3. Clarify legal remedies
Employees and affected parties should have clear, accessible routes to challenge conduct by regulators where human-rights obligations are engaged.
4. Build human-rights scrutiny into reform
Any whistleblower or regulator-accountability reform should expressly address human-rights compliance, procedural fairness and protection against victimisation.
Conclusion: the FCA’s human-rights test
The FCA’s alleged failure to maintain a dedicated human-rights policy is not a technical footnote. If the source material is accurate, it raises a serious question about whether the regulator’s internal governance is sufficiently robust for a public authority with significant power over firms, markets and individuals.
Jasthi Alom’s case is therefore not only about one employment dispute.

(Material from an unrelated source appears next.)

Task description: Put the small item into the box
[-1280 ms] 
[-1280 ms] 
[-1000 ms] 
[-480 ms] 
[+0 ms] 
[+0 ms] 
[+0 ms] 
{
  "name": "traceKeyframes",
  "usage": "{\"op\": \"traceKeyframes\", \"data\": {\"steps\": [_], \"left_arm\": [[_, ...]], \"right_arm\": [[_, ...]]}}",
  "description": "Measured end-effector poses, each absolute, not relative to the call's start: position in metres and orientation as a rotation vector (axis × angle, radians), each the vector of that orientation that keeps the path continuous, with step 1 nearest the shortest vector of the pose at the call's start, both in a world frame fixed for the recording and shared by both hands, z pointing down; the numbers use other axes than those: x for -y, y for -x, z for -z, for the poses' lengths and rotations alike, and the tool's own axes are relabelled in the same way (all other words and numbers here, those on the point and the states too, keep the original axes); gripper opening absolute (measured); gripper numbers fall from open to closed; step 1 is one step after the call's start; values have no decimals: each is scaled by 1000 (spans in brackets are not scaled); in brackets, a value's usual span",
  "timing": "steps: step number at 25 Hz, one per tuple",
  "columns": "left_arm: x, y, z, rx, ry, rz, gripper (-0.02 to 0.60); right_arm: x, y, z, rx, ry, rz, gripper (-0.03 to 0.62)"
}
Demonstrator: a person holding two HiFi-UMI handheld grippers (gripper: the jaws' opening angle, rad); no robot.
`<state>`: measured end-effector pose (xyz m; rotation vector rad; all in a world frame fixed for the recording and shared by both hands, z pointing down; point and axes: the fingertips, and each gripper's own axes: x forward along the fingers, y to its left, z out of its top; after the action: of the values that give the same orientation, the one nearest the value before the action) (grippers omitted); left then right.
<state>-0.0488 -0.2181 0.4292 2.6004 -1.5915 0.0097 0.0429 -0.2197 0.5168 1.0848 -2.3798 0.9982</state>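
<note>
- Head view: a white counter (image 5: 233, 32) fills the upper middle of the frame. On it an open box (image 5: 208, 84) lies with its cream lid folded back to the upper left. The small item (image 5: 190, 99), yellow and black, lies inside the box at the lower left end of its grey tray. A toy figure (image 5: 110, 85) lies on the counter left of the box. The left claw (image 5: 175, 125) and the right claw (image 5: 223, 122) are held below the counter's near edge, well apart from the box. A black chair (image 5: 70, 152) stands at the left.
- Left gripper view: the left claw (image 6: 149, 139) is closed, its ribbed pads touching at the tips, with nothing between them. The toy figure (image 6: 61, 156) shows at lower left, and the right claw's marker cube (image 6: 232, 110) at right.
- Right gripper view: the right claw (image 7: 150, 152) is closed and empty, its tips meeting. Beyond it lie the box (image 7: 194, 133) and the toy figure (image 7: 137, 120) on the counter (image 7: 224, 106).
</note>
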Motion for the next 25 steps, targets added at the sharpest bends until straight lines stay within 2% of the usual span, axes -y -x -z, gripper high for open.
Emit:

It is about the standard to which a public regulator should be held when its own conduct is challenged. If the FCA demands structured compliance, documented controls and accountability from others, it must be prepared to demonstrate the same discipline internally.
The message is simple: human-rights compliance should not be aspirational. For a public authority, it is a legal obligation and a governance test.
Disclaimer
This article is general public-interest commentary and does not constitute legal advice. It is based on the materials available at the time of writing and should be checked against source documents, correspondence, tribunal records, court records, statutory provisions and regulator publications before publication. Allegations and legal arguments referred to in the article should not be treated as findings of fact unless determined by a court, tribunal, regulator or other competent authority. Human-rights, employment, regulatory-immunity and defamation issues are fact-sensitive, and affected parties should seek advice from a suitably qualified solicitor.